* Assigned task
Copy out lines with the word "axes" from the material that follows.

* Supplied data
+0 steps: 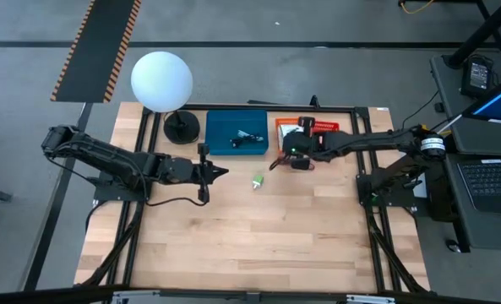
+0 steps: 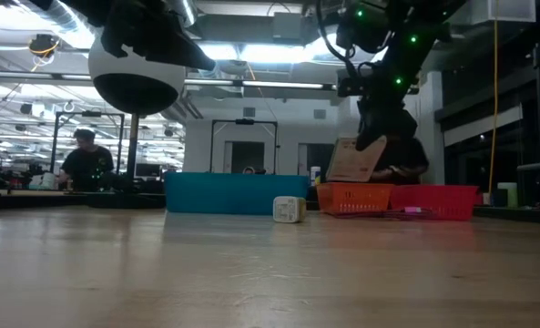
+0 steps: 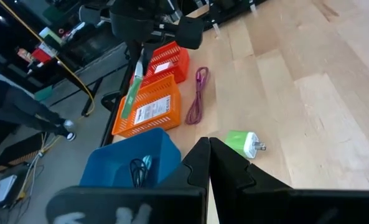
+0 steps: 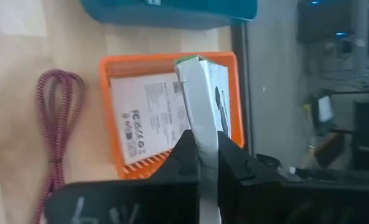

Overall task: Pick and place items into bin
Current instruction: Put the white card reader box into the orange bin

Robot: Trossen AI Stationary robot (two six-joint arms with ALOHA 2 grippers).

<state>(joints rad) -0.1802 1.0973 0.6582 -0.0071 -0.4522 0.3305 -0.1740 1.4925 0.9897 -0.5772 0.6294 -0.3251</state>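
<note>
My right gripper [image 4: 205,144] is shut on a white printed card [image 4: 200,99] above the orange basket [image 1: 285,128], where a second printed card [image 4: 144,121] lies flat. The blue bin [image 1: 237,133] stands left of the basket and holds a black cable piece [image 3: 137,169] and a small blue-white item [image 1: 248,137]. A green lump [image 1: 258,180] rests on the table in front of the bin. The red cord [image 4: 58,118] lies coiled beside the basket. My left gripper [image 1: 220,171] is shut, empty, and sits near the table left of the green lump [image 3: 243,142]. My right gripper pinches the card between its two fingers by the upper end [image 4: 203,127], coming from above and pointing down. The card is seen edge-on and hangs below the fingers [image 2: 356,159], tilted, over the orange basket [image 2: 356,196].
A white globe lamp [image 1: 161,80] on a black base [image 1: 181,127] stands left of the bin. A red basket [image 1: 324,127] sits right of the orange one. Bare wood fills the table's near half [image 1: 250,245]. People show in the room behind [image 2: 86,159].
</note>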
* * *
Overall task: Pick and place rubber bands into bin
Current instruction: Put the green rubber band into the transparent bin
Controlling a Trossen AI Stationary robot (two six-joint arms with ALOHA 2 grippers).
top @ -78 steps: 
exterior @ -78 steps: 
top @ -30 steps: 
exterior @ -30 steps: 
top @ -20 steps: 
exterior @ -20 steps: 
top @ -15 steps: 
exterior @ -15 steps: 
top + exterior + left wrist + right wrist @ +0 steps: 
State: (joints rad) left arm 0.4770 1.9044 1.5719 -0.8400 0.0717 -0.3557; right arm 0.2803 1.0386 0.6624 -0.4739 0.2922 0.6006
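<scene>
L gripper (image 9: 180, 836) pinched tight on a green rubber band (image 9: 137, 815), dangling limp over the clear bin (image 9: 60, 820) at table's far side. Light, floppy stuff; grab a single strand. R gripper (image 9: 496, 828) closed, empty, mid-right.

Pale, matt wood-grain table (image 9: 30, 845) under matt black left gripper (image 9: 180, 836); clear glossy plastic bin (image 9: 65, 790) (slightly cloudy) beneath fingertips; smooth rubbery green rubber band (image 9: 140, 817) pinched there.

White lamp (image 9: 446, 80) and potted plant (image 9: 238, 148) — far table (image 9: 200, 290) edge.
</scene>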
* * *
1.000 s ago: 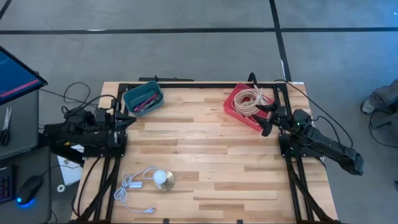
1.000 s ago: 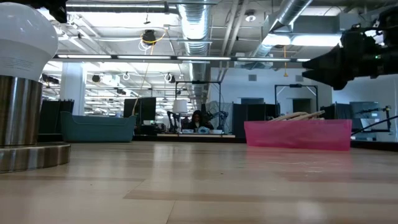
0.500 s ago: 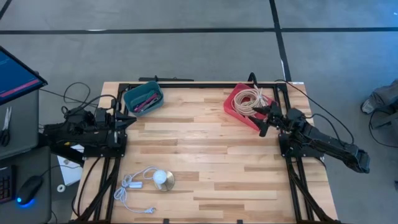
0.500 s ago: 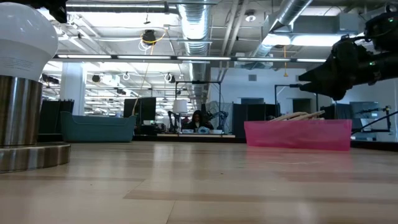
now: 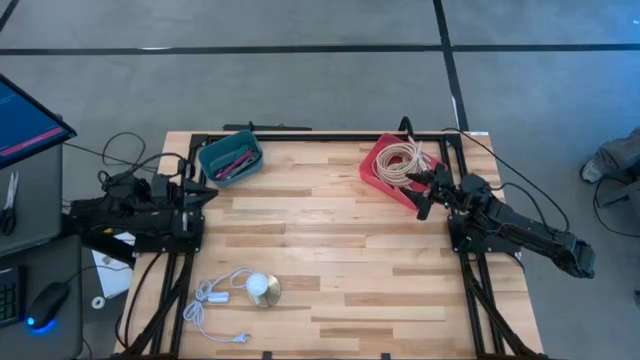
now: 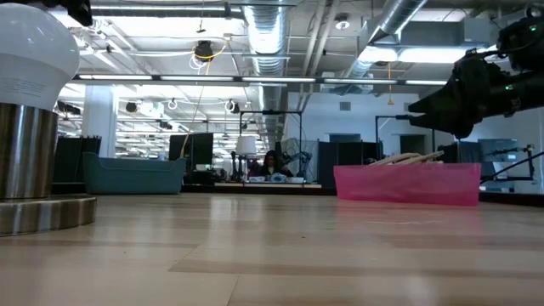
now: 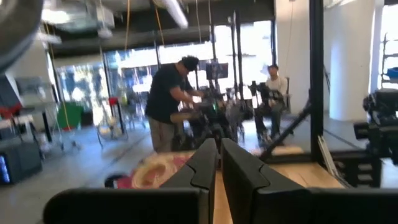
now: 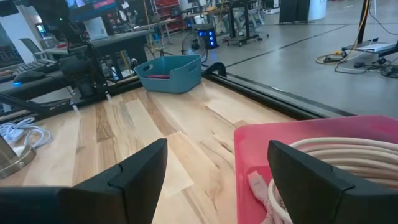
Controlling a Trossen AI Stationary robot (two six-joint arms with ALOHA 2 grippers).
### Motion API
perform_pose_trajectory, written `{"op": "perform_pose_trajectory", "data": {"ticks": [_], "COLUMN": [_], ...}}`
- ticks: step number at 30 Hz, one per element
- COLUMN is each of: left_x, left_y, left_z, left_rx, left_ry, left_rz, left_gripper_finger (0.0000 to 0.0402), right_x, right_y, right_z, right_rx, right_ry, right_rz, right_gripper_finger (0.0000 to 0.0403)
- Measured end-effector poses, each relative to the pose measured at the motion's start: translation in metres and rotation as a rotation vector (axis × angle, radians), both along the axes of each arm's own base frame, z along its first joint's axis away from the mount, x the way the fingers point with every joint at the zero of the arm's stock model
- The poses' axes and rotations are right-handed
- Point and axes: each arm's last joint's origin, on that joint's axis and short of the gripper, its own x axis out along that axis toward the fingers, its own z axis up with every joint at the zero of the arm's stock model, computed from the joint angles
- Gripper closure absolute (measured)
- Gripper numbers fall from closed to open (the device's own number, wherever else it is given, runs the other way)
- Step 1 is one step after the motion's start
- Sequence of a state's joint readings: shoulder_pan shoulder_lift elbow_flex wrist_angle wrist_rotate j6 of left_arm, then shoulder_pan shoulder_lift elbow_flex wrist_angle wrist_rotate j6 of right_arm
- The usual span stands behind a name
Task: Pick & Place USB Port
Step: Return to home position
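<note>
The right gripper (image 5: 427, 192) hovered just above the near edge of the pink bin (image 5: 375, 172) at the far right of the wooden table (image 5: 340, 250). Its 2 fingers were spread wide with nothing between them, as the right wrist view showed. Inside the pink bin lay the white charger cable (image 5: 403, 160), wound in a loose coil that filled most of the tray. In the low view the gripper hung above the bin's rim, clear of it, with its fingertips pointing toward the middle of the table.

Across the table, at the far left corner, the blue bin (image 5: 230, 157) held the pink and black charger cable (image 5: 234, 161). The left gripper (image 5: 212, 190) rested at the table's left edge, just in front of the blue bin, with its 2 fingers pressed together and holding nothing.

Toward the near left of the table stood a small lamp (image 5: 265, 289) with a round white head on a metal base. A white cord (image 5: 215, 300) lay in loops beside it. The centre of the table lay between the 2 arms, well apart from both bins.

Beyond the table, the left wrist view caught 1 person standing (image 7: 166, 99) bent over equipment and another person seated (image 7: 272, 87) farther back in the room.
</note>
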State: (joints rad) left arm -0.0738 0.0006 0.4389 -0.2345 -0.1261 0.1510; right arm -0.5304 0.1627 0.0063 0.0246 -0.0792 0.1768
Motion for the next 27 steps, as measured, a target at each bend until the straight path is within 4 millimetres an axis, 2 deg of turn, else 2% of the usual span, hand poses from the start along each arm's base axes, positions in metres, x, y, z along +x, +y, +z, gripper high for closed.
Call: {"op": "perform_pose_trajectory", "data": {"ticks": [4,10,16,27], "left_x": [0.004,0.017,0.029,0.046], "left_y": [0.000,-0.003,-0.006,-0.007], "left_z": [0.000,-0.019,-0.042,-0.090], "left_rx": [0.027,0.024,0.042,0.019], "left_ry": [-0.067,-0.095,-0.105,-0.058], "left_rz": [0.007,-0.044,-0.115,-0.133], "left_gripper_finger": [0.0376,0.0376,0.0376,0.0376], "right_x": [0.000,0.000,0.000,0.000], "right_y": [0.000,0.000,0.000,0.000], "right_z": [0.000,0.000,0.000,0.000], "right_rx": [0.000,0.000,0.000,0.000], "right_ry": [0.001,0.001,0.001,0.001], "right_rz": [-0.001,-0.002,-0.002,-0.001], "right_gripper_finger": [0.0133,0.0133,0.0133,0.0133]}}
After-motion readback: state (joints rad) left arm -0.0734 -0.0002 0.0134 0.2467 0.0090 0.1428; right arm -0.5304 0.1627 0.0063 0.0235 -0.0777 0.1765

* Exercise output
- Measured end-effector poses, each relative to the pose measured at the motion's start: translation in metres and rotation as a rotation vector (axis × angle, radians), both along the axes of each arm's own base frame, z along its first joint's axis away from the mount, x the way the fingers point with every joint at the zero of the arm's stock model
- The poses' axes and rotations are right-handed
- Point and axes: each arm's last joint's origin, on that joint's axis and short of the gripper, its own x axis out along that axis toward the fingers, its own z axis up with every joint at the zero of the arm's stock model, computed from the joint angles
Motion for the next 27 steps, as measured, a target at each bend until the straight path is within 4 millimetres an axis, 2 deg of turn, else 2% of the usual span, hand poses from the start along each arm's base axes, positions in metres, x, y, z along +x, +y, +z, gripper high for closed.

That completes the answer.